I saw someone today that I have not seen in a few months other than a drive by in a car accompanied with a quick wave.  Right around my surgery her father passed away so her own life was very chaotic. I ran out to get the mail this afternoon without a coat and this friend was driving by and stopped.  The normal niceties were exchanged followed by a wonderful statement, “you look fabulous”.  What a nice thing to be told!  The fact that I was wearing dirty sweatpants, an ill-fitting shirt with hair pulled back since I had been cleaning all day made the comment all the more special.
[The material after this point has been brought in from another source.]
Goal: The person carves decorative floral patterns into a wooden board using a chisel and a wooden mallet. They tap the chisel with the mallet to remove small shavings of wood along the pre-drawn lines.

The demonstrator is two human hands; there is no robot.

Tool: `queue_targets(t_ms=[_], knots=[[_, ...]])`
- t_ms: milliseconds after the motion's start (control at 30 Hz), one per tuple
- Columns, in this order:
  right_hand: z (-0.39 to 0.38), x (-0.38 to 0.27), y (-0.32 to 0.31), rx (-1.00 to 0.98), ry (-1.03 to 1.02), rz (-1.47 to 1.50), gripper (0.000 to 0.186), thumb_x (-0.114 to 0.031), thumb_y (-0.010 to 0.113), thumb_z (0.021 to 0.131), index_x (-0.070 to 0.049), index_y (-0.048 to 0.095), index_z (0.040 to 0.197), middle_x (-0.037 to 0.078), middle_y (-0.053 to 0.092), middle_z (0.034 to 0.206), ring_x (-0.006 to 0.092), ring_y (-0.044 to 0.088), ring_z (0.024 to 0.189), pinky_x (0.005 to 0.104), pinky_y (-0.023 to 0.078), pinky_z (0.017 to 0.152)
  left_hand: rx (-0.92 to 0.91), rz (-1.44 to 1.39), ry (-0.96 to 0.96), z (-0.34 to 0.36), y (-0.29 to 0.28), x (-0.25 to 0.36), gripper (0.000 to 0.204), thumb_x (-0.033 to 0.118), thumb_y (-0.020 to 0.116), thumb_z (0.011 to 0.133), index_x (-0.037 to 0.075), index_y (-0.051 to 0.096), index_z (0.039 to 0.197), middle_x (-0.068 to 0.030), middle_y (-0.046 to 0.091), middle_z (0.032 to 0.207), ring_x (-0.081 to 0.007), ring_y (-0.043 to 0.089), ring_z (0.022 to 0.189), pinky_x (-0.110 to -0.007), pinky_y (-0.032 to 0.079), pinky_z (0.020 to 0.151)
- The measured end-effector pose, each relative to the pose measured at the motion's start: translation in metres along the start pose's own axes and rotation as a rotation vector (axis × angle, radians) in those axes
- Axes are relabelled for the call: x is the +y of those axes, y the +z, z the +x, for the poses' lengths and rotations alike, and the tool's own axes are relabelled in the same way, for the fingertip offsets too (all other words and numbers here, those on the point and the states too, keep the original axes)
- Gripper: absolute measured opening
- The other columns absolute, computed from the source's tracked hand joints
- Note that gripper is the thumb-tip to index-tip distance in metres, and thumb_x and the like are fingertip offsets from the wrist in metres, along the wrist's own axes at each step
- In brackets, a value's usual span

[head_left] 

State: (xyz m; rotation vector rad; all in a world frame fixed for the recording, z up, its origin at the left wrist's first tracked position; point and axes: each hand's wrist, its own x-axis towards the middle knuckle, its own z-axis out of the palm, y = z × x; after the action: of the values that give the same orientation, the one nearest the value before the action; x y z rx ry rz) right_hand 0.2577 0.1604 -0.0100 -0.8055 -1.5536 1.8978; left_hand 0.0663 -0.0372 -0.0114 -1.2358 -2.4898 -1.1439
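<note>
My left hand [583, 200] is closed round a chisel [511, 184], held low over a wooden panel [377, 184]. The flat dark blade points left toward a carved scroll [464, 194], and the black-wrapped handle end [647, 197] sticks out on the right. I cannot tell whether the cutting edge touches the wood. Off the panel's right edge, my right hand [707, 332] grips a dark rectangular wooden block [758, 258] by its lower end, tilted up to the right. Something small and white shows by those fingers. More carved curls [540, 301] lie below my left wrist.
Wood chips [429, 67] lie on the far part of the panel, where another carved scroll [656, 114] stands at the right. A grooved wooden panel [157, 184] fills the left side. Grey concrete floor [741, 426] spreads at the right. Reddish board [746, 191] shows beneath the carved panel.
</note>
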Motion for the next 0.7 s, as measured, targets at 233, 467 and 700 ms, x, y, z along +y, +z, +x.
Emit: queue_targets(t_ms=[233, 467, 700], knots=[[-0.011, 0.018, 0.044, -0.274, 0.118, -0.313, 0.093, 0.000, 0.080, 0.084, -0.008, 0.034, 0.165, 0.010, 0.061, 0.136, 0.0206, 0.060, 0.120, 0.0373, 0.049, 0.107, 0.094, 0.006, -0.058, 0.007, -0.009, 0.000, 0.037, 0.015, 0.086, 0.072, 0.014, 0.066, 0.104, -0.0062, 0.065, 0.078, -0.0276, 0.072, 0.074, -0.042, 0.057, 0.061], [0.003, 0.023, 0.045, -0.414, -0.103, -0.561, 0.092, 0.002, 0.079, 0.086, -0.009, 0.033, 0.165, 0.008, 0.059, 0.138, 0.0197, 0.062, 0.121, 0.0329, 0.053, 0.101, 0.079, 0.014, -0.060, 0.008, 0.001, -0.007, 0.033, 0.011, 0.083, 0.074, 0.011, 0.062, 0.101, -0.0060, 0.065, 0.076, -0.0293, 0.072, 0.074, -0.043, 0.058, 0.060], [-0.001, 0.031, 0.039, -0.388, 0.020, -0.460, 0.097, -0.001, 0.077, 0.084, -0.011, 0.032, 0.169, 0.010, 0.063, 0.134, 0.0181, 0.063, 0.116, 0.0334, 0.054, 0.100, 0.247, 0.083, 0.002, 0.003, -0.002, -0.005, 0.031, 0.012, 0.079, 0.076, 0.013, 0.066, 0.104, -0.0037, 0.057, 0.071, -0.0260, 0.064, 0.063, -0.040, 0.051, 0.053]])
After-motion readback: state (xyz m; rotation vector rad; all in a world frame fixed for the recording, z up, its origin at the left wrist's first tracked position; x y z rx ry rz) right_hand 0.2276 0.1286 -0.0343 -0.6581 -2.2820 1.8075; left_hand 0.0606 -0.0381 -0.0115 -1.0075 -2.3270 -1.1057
My surgery seems like a lifetime ago, something I never thought I would say. I have made a full recovery.  I still have some numbness in my stomach and in the noobs which may always be there. I have a terrible time with sit-ups but if I am being honest, I could not do many before having the DIEP surgery.. None of these things has any effect on daily life.

I see the scares everyday. I think sometimes I allow this to affect my mental health.  I get a little down, excuse to have the extra snack and skip the work out.  A kind soul offering a totally unsolicited (but very welcome and extremely kind) comment goes a long way to reminding myself that the scares are only on the surface.  They are a sign of a great fight and should be seen as almost a trophy. (alright, maybe trophy is a stretch). If nothing else it is a little boost to remind me of how far I have come.